# survey of stem size most often used



## ciclisto (Nov 8, 2005)

Please respond with the stem size you use only if you are comfortable and are well adjusted to your colnago frame set. i am interested to see if the long stem theory for a colnago is reality. 
Thanks in advance, please participate.


----------



## odeum (May 9, 2005)

a 130 for me. having proportionately long torso 'n arms, this is prerequisite for good stretch position, esp. without a custom frame to provide a longer tt. as for comfortable, yes, this is the setup transferred from 12 plus yr.s worth of ridin' .

we may find here the stem lengths run long because the colnago rider can be expected to have developed the flexibility and stretch to accomodate the classic roadie position as a rule.





ciclisto said:


> Please respond with the stem size you use only if you are comfortable and are well adjusted to your colnago frame set. i am interested to see if the long stem theory for a colnago is reality.
> Thanks in advance, please participate.


----------



## tmluk (Sep 19, 2005)

*120mm and 130mm*

I have a 57cm Master (1990) and a 55cm C50 (2006).
My 57cm Master has a 120mm stem.
My 55cm C50 has 130mm stem.
I consider myself "average" proportion physique. I have attached a chart I've collected a while back from a frame builder showing "average" measurements vs. height.

Although it seems odd that I have a 57cm and a 55cm Colnago, these two Colnagos have the same seat angle (74-degree). The 55cm C50 just have ~1cm shorter seatube and ~1cm shorter top tube - I wanted to plant a bit more weight on the front with the same reach.

Side-bar:
(1) Colnago has change his way specify frame size (c-t) in 2000. I have catalogues to show.
(2) Traditionally, Colngaos were made without seat collar. Now the frames are spec'ed to the bottom of the seat collar. Therefore the measurement to the top of seat collar is 1cm above.


----------



## hfc (Jan 24, 2003)

*130*

6'2", 33" inseam, 58 cm C40, 130 mm stem

I've always known I'm relatively long-torso-ed but that chart above makes me feel like a freak!

What does shoe size have to do with frame size?


----------



## lpdjshaw (Aug 8, 2004)

*120*

I have a 53 cm C50 (53.5 tt).
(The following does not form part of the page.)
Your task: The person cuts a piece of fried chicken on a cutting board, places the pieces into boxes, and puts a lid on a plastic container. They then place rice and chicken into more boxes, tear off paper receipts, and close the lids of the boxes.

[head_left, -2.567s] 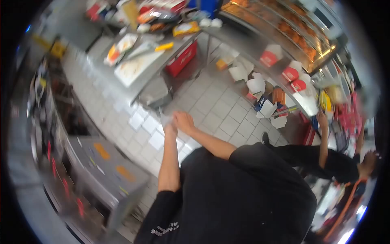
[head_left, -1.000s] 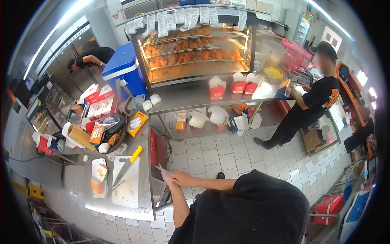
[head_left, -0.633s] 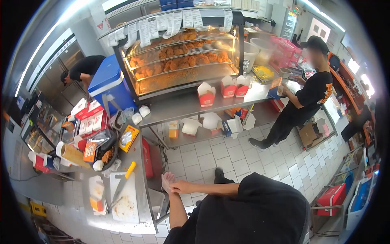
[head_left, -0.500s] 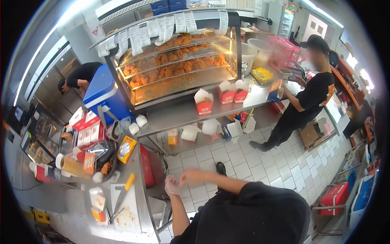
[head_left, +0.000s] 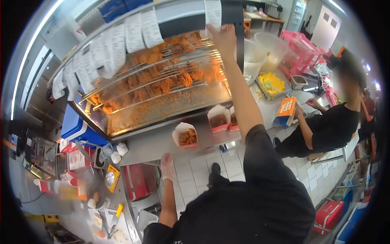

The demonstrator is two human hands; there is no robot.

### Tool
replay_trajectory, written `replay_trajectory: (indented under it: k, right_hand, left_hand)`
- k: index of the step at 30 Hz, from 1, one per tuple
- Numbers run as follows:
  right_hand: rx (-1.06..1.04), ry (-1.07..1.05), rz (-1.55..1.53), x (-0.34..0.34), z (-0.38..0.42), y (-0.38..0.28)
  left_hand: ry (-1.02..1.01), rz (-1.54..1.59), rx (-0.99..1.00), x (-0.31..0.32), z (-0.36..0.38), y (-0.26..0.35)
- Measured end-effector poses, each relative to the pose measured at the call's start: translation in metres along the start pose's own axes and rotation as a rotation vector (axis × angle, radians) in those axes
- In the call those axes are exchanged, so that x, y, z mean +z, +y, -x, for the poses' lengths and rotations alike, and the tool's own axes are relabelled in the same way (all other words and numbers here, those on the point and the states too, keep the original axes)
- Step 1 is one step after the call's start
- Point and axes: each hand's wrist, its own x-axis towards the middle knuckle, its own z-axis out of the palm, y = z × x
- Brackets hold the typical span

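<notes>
My bare right hand [head_left: 223,40] is raised to the upper right of the heated display cabinet [head_left: 162,142]. Its fingers close on the lower end of a paper receipt [head_left: 213,15] hanging from the cabinet's top. Behind the glass, fried chicken [head_left: 164,86] lies on wire racks. My left hand [head_left: 166,166], in a clear glove, is held low by the counter edge, fingers extended and nothing visible in it. Nearest to it stands an open red and white takeaway box [head_left: 185,137] with fried pieces inside. Another open box [head_left: 218,120] stands to its right.
More receipts [head_left: 111,49] hang along the cabinet top. A co-worker [head_left: 335,126] stands at right beside an orange box [head_left: 285,110] and a tray of yellow food [head_left: 273,84]. At lower left, a yellow-handled knife [head_left: 117,215] lies on a cutting board. A blue cooler [head_left: 79,128] is at left.
My right hand has gone from beside my left hand up to the receipt. The view has shifted closer to the cabinet. The co-worker's hand now reaches by the orange box.
</notes>
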Motion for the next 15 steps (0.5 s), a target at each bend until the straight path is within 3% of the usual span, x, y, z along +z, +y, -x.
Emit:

Comfy as can be.


----------



## tmluk (Sep 19, 2005)

For some, the shoe size can influence frame size if the rider rides with his/her "toe-down". Also, the length of the feet (shoe size) can slightly alter the angle of the knee at the bottom of pedal stroke ... a bit of geometry.

A word of caution on the chart is that the frame size is spec'ed for traditional frame which does not use seat tube collar ... so for Colnago sizing, subtract 1cm from the chart seems reasonable. Remember the chart is just a "guideline", not "a set of rules".


----------



## [email protected] (Sep 23, 2005)

Colnago frames are designed with "short" top tubes to allow for a longer stem. Using a longer stem destributes your weight evenly over the wheels... Think Ferrari. The better distributed the weight, the better the handling. this is a very simplistic explanation, but here is a link to a web article that spells it out quite well: http://www.bikesportmichigan.com/reviews/colnago.shtml

Oh.... 120mm stem on a 55cm Colnago, though I am currently riding a DeSalvo custom steel/ carbon.


----------



## colnrly (Oct 12, 2005)

90cm-I find it comfortable-the shop owner did a whole fitting on me but he said after I have been riding for a while I will become more flexible and will likely need a longer stem in the future.


----------



## velocipede (Feb 10, 2005)

colnrly said:


> 90cm-I find it comfortable-the shop owner did a whole fitting on me but he said after I have been riding for a while I will become more flexible and will likely need a longer stem in the future.


It may be comfortable, but it would handle a lot better if it had an appropriate length stem. Is the frame too big?


----------



## colnrly (Oct 12, 2005)

*I am out of luck if it is.*



velocipede said:


> It may be comfortable, but it would handle a lot better if it had an appropriate length stem. Is the frame too big?


According to the fitting, my cycling inseam is 88cm or 50% of my total height, where the average ratio is more like 47%. THe guy checked it 3 times because he thought he must have measured it wrong. According to the chart someone else posted, the average 6'1" person has an 88cm inseam. I am 5'11" so I have long legs and a short body for my height. The stem has the Colnago logo, so Ernesto must have meant for someone to ride one of his bikes with a short stem.

Anyway, I am not going to race. I like riding the bike so much that I ride it everywhere like to Starbucks, the video store, work etc. and I have lost 35 pounds since I started riding it, so if the frame is too big according to someone's formula I can live with that.


----------



## velocipede (Feb 10, 2005)

colnrly said:


> According to the fitting, my cycling inseam is 88cm or 50% of my total height, where the average ratio is more like 47%. THe guy checked it 3 times because he thought he must have measured it wrong. According to the chart someone else posted, the average 6'1" person has an 88cm inseam. I am 5'11" so I have long legs and a short body for my height. The stem has the Colnago logo, so Ernesto must have meant for someone to ride one of his bikes with a short stem.
> 
> Anyway, I am not going to race. I like riding the bike so much that I ride it everywhere like to Starbucks, the video store, work etc. and I have lost 35 pounds since I started riding it, so if the frame is too big according to someone's formula I can live with that.


You have a great bike that you like... what more could you ask for?
BTW... Have you considered Peet's coffee?


----------